■ **Your objective**:
Print the listing in full, with no character changed.

■ **Dataset section**:
____
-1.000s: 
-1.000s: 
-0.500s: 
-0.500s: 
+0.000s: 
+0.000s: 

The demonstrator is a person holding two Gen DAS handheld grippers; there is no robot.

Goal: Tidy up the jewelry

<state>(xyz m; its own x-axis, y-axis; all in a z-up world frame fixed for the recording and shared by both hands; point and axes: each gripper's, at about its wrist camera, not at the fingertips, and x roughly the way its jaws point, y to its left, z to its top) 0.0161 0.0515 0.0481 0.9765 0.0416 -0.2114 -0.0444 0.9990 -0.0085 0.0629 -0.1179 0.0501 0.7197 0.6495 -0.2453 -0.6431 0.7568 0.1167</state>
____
■ **Exercise solution**:
-1.000s: 
-1.000s: 
-0.500s: 
-0.500s: 
+0.000s: 
+0.000s: 

The demonstrator is a person holding two Gen DAS handheld grippers; there is no robot.

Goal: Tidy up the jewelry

<state>(xyz m; its own x-axis, y-axis; all in a z-up world frame fixed for the recording and shared by both hands; point and axes: each gripper's, at about its wrist camera, not at the fingertips, and x roughly the way its jaws point, y to its left, z to its top) 0.0161 0.0515 0.0481 0.9765 0.0416 -0.2114 -0.0444 0.9990 -0.0085 0.0629 -0.1179 0.0501 0.7197 0.6495 -0.2453 -0.6431 0.7568 0.1167</state>

That brings the answer to completion.